水って美味しい
水を探して三千里
不思議な『水の香り』を頼りに、鬱蒼とした森の中をひたすら歩き続ける。どれくらい時間が経っただろうか。太陽は高い木々に遮られ、時間の感覚さえも曖昧になっていた。
すると、微かにではあるが、せせらぎのような音が耳に届き始めた。それと同時に、鼻腔をくすぐる『水の香り』が、先ほどとは比べ物にならないほど濃くなっていくのがわかる。
(間違いない、この先に水がある!)
確信が、乾ききった心に希望を灯す。
それにしても、なぜ俺はこれを『水の香り』だと認識できたのだろうか。本来、無味無臭であるはずの水を、これほど鮮明に感じ取れる理由は?そもそも、俺は誰で、ここはどこなんだ?
答えの出ない疑問が次々と頭をよぎり、渦を巻いて思考をかき乱す。気持ち悪さに吐き気さえ催すが、それでも足を止めるわけにはいかない。
そんな葛藤を繰り返しながら、さらに歩を進めた、その時だった。
木々の切れ間から、キラキラと光を反射する何かが遠くに見えた。
「――川だ!」
思わず声が漏れる。間違いない、あれは川だ。ようやく見つけた生命線。その光景を目にした瞬間、喉の渇きが爆発的に増した。まるで、身体中の水分が一気に蒸発してしまったかのような、猛烈な渇望。
ゴクリ、と乾いた喉が鳴る。
(水が、飲みたい……!)
身体の内側から突き上げてくるような、疼くような感覚。この感じは、ただの喉の渇きじゃない。もっと根源的な、魂が揺さぶられるような、そんな不快な衝動だ。
早く、一刻も早くあの川に辿り着きたい。
そう強く念じた瞬間、不思議なことが起こった。あれほど鉛のように重く、ふらついていた足が、まるで嘘のように軽くなったのだ。
(なんだ……?身体が、軽い……?)
まるで、見えない何かに背中を押されているかのように、自然と足が前へ前へと進んでいく。もう、ふらつきはない。
俺は、まるで川に吸い寄せられるように、その輝きを目指して駆け出していた。
もはや理屈ではなかった。俺は本能のままに、全力で川に向かって疾走していた。
ザッバァァァンッ!!
岸辺に到達すると同時に、俺は一切の躊躇なく川へと飛び込んだ。全身を包み込む水の冷たさが、火照った身体には心地良い。

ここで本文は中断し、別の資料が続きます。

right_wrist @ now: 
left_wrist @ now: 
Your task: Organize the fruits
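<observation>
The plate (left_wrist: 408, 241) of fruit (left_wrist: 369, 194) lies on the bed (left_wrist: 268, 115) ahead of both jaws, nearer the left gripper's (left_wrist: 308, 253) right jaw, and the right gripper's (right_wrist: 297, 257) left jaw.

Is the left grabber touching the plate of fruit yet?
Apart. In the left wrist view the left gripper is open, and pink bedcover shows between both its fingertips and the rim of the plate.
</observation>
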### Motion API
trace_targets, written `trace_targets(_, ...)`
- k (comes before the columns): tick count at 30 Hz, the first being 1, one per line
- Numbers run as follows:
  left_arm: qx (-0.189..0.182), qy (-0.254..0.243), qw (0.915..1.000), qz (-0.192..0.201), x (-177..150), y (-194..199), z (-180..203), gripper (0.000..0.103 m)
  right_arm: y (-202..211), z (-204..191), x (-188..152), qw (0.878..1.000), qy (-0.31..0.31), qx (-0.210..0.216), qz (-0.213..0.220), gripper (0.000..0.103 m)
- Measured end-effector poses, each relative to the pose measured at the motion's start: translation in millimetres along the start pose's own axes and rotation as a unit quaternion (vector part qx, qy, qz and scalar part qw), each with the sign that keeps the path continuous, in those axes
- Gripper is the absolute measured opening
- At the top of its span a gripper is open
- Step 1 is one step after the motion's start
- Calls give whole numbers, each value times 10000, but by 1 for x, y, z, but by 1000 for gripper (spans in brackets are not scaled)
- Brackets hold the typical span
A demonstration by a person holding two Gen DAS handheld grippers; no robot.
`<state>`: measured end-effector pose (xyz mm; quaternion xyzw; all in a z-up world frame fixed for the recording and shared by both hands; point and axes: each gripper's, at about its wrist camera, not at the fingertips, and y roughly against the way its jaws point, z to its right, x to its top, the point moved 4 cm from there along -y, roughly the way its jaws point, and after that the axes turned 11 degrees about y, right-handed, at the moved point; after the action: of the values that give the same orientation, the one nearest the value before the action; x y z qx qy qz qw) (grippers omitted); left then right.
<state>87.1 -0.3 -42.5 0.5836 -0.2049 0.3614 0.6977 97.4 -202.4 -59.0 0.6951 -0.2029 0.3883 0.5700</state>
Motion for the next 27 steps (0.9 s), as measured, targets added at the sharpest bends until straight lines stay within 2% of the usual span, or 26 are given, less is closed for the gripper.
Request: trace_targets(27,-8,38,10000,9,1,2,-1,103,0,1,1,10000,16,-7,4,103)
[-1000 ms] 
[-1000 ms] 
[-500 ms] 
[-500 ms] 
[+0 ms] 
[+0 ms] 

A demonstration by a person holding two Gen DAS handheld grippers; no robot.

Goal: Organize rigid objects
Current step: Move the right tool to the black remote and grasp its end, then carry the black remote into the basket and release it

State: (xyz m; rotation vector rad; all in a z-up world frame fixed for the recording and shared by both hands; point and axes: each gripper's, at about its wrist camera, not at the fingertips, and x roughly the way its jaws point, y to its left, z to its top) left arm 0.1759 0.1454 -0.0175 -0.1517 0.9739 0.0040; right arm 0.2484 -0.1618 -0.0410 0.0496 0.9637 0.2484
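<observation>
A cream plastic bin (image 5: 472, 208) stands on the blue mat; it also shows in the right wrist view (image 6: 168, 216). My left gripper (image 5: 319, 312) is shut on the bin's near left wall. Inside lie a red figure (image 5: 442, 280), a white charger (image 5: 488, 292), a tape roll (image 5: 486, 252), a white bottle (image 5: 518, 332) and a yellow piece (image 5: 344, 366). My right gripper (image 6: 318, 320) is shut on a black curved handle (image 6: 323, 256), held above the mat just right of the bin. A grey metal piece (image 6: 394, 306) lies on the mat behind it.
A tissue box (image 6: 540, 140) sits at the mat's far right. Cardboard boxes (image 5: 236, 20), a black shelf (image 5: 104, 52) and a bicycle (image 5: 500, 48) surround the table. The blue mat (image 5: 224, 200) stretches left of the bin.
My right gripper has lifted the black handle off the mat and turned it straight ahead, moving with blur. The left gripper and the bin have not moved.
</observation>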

俺はそのまま水中に顔を突っ込み、口を大きく開けて、ただひたすらに水を飲み込んだ。
ゴクッ、ゴクッ、ゴクッ――。
驚くべきことに、川の水は泥臭さなど一切なく、まるで最高級のミネラルウォーターのように澄み切っていて、体にスッと染み込んでいくのがわかった。身体中の細胞一つ一つが、まるで乾いたスポンジのように水を吸収していく。あの不快な疼きが、快感へと変わっていくのがはっきりと感じられた。
(うまい……ああ、なんてうまいんだ……!)
もはや思考は停止していた。
ただ一心不乱に、身体が求めるままに水を飲み続ける。
人間が一度に摂取できる量を、とっくに超えているはずだ。
だというのに、俺の身体はもっと、もっとと水を欲していた。
全身に水が満ち渡るこの感覚は、もはや快感そのものだった。幸せだ、と心の底から思う。このまま水と一体になってしまってもいいとさえ感じ始めた、その時だった。
「――ッ!?」
突如、腹の中心、へその少し上あたりが、まるで灼熱の鉄塊を押し付けられたかのように、信じられないほどの熱を帯び始めたのだ。
「ぐっ……あ、あああああああッ!!」
快感は一瞬にして消え去り、凄まじい激痛と熱波が全身を駆け巡る。俺はもがきながら、必死に川から這い上がった。濡れた土の上に転がり、腹を押さえてのたうち回る。
「熱い、熱い、熱いッ! なんだよこれッ!!」
身体の内側から焼き尽くされるような感覚。先ほどまであれほど求めていた水が、今度は体内で暴れ狂っているかのようだ。
意識が朦朧とする中、俺はただただ、この耐え難い苦痛に悶え苦しむことしかできなかった。一体、俺の身体に何が起こっているんだ――?